Among the features and shorts I've had the opportunity to see, a number of distinct themes have bubbled to the surface. A big one is domesticity. Kimi Takesue's shimmering Hawaii-set documentary 95 and 6 to Go follows her amazingly spry 95-year old grandfather as he goes through the daily rituals of his seaside existence, from pushups and channel-surfing to tweezing his chin hairs and sifting through photos of his dead wife. The recent loss of grandma has obviously been a hard blow for the man. In flashbacks we see the two of them dancing salsa, tango, and rumba and singing along to Nat King Cole. Aging is also the subject of Wyatt Wu's bittersweet short Nai Nai, in which a nearly century-old woman is tended to by a cadre of doting younger relatives. She may not remember who Hsiao-Bai, Ching-Hao, or Wei Wei are or why she's taken for a walk every day, but she can still wear stunner shades in church and fall into existential despair at her own body's refusal to die already. No English is spoken and you could be forgiven for mistaking the setting for a household in Taiwan if it wasn't for the Mizzou pennants adorning the walls. In Maegan Houang's stunning creep-horror short In Full Bloom, a plant-hoarding middle-aged shut-in finds a parcel on her doorstep containing stop-motion-animated worms. She places them in a pot of dirt, but soon the worms multiply, reveal supernatural strength, and start carrying all the woman's belongings into a growing hole in the middle of her living room floor. She defends her stuff but to no avail and ultimately dives into the abyss herself. It's Kiyoshi Kurosawa's Pulse meets David Lynch's The Grandmother.
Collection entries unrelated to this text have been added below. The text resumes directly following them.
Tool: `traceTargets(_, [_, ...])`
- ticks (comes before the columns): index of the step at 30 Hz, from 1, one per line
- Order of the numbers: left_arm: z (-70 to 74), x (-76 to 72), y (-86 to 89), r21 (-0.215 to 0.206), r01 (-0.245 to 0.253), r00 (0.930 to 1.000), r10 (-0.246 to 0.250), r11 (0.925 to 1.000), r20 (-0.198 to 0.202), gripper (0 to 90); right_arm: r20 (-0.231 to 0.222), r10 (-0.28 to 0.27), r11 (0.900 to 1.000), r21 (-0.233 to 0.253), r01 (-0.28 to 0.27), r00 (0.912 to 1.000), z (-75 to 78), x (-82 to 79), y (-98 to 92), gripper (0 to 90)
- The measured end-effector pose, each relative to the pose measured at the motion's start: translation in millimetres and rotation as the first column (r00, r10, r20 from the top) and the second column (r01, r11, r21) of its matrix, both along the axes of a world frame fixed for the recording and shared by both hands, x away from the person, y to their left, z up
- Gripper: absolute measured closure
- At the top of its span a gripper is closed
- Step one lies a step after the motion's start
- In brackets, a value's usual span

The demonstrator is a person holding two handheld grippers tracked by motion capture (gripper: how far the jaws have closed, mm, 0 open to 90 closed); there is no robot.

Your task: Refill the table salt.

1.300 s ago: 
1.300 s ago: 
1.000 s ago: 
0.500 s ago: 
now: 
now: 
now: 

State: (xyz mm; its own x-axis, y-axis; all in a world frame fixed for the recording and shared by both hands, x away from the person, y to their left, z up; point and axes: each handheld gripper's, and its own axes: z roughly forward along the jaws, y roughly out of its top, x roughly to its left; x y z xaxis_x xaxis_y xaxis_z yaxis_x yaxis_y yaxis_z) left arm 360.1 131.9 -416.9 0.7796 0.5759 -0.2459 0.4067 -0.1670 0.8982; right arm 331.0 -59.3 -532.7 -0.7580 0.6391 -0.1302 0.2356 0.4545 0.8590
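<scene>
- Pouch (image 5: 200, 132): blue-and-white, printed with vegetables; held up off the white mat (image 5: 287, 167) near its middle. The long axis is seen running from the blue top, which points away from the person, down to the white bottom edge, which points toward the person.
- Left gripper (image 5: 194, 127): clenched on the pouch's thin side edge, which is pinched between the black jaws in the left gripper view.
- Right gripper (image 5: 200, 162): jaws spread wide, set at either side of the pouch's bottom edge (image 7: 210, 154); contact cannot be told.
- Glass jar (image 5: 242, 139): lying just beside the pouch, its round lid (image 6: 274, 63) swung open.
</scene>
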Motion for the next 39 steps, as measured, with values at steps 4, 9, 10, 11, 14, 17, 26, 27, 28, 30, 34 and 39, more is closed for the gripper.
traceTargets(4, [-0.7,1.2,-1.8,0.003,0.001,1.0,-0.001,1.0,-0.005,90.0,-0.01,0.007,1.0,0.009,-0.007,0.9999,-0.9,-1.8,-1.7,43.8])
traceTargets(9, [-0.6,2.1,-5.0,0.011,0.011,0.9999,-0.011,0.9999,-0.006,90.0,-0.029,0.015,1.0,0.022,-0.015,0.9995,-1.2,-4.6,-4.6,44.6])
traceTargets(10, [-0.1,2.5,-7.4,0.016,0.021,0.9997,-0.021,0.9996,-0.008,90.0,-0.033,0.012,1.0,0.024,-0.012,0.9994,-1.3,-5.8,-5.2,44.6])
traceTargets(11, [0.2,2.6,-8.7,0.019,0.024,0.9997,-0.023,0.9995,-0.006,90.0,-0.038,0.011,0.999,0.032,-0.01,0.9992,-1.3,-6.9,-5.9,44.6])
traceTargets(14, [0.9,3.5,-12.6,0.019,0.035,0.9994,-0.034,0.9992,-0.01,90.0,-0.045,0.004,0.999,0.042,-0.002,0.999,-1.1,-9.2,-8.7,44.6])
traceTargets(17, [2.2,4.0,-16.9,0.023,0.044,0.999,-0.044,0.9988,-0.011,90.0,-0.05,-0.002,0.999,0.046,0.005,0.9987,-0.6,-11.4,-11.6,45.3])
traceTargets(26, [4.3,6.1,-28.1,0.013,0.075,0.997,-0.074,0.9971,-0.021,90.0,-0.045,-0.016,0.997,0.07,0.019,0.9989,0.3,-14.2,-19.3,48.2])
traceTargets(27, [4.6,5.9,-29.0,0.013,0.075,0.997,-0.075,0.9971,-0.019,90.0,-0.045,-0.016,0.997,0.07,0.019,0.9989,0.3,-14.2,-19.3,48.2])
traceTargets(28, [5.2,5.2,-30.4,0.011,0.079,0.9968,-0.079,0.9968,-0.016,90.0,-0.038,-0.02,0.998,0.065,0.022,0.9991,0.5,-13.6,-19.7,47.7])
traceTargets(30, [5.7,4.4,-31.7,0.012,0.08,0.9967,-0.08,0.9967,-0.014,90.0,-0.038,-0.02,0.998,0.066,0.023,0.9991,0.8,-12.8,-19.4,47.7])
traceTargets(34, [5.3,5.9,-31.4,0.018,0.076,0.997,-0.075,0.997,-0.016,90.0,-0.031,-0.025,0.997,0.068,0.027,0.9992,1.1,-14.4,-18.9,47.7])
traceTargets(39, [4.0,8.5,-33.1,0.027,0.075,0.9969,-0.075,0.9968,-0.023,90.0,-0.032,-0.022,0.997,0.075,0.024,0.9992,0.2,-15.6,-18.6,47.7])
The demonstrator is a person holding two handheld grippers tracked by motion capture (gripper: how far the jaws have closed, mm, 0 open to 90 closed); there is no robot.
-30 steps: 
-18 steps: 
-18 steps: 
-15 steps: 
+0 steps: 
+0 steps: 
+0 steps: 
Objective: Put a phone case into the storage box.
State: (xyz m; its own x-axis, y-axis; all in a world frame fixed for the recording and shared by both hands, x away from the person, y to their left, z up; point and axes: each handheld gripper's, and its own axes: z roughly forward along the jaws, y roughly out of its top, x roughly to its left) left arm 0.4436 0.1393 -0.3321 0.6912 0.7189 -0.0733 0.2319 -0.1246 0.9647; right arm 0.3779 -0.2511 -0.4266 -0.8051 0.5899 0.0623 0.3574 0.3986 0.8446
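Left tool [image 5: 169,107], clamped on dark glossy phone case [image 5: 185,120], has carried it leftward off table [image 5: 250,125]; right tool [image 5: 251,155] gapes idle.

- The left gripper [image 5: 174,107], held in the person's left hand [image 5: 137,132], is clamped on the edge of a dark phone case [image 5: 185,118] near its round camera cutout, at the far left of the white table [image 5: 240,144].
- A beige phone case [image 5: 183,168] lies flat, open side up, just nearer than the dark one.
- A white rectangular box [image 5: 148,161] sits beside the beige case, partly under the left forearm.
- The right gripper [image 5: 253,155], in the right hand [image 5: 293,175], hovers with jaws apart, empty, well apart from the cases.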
Another major theme is, perhaps unsurprisingly, identity. In Kelsi Phung's animated short Les Lèvres Gercées, a teenage boy struggles with gender angst and his single mother's indifference. Mom takes no more than cursory notice until the boy's school calls her to report fights he's been getting into because of the "flamboyant" (read "gender-inappropriate") clothing he's been wearing. The boy's quietly desperate question that closes the film, "When I die, then can I be a girl?" stuns both the mother and the viewer. It shouldn't come to this, we think wishfully. (Suicide appears as a theme in Wu's and Houang's shorts as well.) Jeannie Nguyen's circa 1999-set First Generation is a study in body-image confusion. Its high-schooler protagonist is addicted to fashion magazines in which she sees an endless parade of blonde women in Revlon, Pantone, and TRESemmé ads, giving her perverse ideas about what she should look like. A scalp-burning bleach ordeal to rival Denzel Washington's lye-triggered road-to-Damascus moment in Malcolm X and the extreme closeups of our heroine's inflamed eyes as she puts in her blue contacts leave no doubt about the cruelty of these cosmetic interventions. Great late 90s style, I must say, from chokers and mini buns to skate shoes and wide-leg chinos. (Nostalgia is also a theme in 95 and 6 to Go, in which Frank Sinatra vies with Vietnamese crooner Duy Trác for memory-trigger supremacy.)
The last theme I'll mention is work. Jessica Kingdon's Commodity City offers a portrait of Yiwu International Trade City, the largest wholesale market in the world. It's a five-mile-long mall in which each vendor sits surrounded by an incomprehensible number of near-identical wares, from wall clocks, pens, and cell phone cases to Defa-Lucy dolls, plastic Christmas trees, and Leatherman knockoffs. Children play, watch movies, or eat KFC while parents stagnate in deadening boredom or engage in vein-popping arguments with parts-suppliers. In Monika Uchiyama's A New Use, we get to see several generations doing their part to run a wax-manufacturing family business. Men pour talc into corroded extruders, women wrap finished bars, and everyone chews the cud. A meditation on work and its futility, aging and its inevitability, and the often opaque reasons we do something instead of nothing.
There's so much more to see, hear, and taste at Happy Family Night Market. I'll be there, and I hope you will too.